Thursday, January 30, 2014

No Accidents of a Down

This is a follow up to this, which was a response to this. That second link is an essay about art tumblr The Jogging's switch from, basically, well-photographed visual puns with titles to conspiracist images relying on certain constants (an MS Paint aesthetic and far right rhetoric being the most relevant).

Here's another thing that The Jogging, and any theory of the conspiracy theory that sees it exclusively as the terrain of systemic thought with capitalism as its ultimate horizon (which I have been as guilty of as anyone), rather than (as I'm now attempting to formulate it) a discourse of totalization that runs parallel to capitalism as its own totality: System of a Down.

I think it's fairly uncontroversial to position SoaD as operating within the broader conspiracist framework, even if looking at the lyrics to any individual song doesn't capture that element of their broader performance or place within the cultural landscape at the turn of the millennium.
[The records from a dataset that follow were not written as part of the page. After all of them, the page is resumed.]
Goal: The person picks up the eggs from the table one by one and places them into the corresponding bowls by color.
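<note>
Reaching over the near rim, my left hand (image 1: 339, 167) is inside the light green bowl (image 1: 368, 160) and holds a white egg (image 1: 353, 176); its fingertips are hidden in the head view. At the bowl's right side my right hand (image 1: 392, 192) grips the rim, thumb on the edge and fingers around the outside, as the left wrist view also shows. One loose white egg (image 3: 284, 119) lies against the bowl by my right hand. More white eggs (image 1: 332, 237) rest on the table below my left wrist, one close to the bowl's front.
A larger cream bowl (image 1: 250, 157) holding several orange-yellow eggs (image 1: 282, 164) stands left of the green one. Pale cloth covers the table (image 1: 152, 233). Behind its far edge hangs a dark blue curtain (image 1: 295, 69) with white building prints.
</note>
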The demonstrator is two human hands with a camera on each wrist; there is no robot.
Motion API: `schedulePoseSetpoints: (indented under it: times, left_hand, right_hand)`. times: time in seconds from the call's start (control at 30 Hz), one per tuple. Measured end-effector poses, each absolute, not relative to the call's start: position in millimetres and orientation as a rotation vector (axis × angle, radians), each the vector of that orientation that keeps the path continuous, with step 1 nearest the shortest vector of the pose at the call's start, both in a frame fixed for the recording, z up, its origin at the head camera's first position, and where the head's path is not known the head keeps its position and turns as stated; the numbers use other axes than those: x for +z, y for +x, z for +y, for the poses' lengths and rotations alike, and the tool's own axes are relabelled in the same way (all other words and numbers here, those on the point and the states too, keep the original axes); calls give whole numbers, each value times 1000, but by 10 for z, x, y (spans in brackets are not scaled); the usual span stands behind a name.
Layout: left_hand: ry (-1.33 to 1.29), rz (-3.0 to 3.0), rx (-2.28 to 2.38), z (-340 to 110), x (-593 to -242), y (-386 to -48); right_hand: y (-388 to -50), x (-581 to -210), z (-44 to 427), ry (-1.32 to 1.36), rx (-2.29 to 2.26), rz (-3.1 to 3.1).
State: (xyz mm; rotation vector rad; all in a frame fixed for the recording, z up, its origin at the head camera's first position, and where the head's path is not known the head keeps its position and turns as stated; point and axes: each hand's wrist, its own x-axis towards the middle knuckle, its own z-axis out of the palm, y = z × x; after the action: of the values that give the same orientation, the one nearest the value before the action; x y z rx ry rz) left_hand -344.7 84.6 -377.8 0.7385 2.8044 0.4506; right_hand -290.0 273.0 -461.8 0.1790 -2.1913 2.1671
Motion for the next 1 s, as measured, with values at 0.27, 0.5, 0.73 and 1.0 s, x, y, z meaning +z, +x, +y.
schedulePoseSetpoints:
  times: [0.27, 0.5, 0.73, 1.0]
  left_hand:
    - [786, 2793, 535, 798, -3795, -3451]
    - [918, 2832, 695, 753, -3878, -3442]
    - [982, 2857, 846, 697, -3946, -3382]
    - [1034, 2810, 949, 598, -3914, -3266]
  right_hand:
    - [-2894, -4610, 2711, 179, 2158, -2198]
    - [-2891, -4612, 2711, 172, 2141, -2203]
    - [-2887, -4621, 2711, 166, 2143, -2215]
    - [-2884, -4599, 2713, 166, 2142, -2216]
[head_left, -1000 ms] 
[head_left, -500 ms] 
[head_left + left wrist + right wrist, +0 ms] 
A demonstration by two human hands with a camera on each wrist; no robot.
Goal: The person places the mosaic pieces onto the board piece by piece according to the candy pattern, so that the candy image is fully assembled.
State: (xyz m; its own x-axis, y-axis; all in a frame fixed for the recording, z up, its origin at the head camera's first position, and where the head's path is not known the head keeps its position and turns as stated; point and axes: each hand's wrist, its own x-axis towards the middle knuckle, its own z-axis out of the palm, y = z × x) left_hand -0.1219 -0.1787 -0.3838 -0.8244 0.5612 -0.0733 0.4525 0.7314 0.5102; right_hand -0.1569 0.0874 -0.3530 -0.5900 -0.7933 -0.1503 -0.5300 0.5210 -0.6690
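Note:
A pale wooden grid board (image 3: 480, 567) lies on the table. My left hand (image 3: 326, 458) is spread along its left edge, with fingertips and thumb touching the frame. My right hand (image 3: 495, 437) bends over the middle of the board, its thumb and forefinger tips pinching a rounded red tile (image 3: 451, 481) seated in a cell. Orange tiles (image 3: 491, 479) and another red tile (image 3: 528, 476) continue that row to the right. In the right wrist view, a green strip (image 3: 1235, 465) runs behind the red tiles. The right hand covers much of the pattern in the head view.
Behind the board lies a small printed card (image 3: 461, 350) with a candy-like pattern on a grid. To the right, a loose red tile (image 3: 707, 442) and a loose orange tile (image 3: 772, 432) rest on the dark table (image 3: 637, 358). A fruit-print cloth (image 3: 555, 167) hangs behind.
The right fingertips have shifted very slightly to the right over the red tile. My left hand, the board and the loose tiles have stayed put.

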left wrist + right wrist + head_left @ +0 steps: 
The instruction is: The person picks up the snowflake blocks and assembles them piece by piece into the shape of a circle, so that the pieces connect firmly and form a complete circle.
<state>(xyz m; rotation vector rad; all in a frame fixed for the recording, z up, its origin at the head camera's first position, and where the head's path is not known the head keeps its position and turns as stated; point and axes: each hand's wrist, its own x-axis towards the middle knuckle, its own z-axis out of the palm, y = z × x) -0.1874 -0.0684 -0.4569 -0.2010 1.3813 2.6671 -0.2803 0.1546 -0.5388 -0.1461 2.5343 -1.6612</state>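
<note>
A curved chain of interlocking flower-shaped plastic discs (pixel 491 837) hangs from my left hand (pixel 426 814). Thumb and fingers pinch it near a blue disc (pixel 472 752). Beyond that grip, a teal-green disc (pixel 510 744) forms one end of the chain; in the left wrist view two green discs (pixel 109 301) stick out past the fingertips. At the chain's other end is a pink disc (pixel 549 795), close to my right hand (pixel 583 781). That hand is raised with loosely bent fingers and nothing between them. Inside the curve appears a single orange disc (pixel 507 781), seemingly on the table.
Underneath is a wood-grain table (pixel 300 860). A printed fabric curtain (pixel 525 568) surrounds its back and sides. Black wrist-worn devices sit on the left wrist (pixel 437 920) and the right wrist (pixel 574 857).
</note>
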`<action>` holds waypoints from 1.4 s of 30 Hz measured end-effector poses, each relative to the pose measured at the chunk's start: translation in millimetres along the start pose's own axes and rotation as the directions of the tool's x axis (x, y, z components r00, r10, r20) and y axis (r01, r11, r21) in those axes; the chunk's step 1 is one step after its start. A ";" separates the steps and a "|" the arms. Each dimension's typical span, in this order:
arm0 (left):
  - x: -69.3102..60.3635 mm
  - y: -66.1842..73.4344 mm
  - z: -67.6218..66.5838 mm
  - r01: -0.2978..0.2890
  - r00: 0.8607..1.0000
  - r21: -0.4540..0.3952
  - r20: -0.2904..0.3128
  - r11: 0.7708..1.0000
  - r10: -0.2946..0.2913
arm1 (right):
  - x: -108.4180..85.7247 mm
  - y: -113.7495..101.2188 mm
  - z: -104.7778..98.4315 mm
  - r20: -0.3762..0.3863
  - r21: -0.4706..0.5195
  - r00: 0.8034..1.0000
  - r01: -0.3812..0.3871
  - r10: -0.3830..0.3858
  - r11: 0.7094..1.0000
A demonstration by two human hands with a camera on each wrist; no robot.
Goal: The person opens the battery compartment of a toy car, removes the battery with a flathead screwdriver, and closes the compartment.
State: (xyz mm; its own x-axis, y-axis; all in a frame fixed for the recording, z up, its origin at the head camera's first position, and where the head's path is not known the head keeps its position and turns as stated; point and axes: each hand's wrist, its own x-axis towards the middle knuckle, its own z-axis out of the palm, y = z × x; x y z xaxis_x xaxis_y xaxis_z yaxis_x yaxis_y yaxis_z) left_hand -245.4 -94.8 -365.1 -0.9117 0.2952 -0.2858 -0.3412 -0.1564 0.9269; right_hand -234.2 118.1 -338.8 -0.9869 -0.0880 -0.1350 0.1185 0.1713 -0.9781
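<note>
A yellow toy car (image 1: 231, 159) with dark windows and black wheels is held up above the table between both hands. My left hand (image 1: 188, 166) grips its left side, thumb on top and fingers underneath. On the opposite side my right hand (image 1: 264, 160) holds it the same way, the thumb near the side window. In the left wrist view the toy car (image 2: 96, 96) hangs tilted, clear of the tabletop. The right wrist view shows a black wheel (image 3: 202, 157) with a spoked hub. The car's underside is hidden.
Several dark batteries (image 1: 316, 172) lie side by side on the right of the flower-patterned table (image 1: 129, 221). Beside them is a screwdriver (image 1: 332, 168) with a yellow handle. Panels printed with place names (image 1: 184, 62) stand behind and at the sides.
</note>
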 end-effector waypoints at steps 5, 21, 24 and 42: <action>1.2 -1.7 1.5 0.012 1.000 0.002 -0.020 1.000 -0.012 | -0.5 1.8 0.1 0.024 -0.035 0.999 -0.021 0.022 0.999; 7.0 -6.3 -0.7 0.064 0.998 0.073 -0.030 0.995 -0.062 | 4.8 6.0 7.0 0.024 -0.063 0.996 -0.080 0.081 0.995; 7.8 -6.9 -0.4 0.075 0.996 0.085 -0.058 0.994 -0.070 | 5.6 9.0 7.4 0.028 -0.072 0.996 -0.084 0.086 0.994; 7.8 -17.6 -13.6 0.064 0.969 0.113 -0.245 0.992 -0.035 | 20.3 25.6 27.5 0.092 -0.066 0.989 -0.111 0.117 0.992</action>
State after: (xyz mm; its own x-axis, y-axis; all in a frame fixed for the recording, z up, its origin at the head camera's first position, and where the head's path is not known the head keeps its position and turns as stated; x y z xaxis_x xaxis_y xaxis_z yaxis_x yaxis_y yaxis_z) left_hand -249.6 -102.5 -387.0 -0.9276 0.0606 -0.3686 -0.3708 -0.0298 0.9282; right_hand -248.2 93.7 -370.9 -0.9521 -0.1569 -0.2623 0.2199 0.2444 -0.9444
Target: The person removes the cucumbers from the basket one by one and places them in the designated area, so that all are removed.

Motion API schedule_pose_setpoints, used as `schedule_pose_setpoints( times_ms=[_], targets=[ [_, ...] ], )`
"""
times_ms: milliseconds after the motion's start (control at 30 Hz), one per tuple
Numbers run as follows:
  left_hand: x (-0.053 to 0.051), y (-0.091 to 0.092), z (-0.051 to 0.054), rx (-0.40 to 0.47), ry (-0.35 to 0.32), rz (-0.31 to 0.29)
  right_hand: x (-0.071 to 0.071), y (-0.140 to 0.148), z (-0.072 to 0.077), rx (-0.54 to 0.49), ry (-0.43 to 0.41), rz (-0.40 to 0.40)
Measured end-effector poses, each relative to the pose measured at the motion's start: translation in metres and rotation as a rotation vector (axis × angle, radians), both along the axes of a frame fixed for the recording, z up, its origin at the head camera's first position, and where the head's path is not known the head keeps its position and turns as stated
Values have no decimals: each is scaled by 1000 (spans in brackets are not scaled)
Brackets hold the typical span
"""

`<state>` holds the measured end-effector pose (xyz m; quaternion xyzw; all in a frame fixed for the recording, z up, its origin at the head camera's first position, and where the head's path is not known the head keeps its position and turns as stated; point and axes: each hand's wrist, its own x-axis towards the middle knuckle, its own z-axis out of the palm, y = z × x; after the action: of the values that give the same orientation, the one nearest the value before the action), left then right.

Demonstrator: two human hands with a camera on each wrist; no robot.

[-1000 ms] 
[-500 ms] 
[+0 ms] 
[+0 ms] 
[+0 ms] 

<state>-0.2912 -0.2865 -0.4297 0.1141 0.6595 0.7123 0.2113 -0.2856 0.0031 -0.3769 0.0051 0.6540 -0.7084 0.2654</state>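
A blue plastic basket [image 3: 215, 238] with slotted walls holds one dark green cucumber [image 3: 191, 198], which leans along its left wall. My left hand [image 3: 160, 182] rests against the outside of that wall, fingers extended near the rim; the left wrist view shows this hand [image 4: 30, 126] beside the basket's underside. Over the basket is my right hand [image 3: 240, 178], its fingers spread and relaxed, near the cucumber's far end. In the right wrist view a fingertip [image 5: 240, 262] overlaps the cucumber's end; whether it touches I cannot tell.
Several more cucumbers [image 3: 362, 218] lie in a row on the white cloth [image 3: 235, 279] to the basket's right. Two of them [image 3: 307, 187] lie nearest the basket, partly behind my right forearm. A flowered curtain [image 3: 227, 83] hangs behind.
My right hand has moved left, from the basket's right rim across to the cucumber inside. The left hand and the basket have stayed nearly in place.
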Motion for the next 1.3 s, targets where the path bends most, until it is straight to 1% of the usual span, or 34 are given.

Which is kind of the point; recent emphasis on conspiracies like Truthers and Birthers positions the conspiracist as a member of the radical right, and The Jogging organizes itself within this moment. But the aesthetics they adopt are inflected by the strategies they employ; so while there are still a large amount of the sort of narrative image macros that they are creating being made in earnest (although this is more a legacy of Birthers, a group who they haven't yet explicitly engaged to my knowledge, than the Truthers at whom much of their content is aimed, at least based on my peripheral engagement with 9/11 Truth sites and discourse around 2004-2006) the epiphanic juxtaposition of the familiar (discussed last time), inherited from photography and providing the explicit link between previous and current practice, necessarily temporalizes the images. The amateur graphic design is a thing of forums and Web 1.0; it's very 90s.



If you've ever gone back and listened to some of the (broadly categorized) nu-metal (and its orbit) from the (very) late 90s through the first half of the 00s, and if you're me, you'll have been struck by the ease with which the vocalists switch between what seem to be legitimate leftist critique with stunningly obtuse conspiracism. SoaD is an obvious example, as is Rage Against the Machine, but even groups like Incubus or Papa Roach were getting in on it. There were a lot of things going into this, from the near-universal adoption of disaffection that apparently undercut their critiques to the conspiracist framing to the fact that at the end of the day it was all an industrial investment in the production of goods which captured a market who repaid the investors handsomely, of course, but there was also the experience of knowing shit was fucked up, figuring it probably had a cause, and then hearing, say "Prison Song." It's a pop song about prisons that suggests an analysis, and the shadowy "they" was there too. It was, for me at least, a supplement to Tupac, whose embodiment of his dramatic persona was at least as important as his actual music, and Outkast, whose Bombs Over Baghdad I didn't then understand but fucked if I wasn't desparate to be able to, and, well, we'll get to the real embarrassing shit in a minute. The point though was that at the same time as the slow death of Web 1.0 began (I'd peg it as ramping up from 2002-2005, beginning to truly transition around 2006), including those latter-day Napsters (the most famous, I believe, being Kazaa), was a moment when the aesthetic of conspiracy theory was firmly embracing a rhetorical mixed-leftism, especially in music. P.L.U.C.K. is still a bit of a weird song to listen to.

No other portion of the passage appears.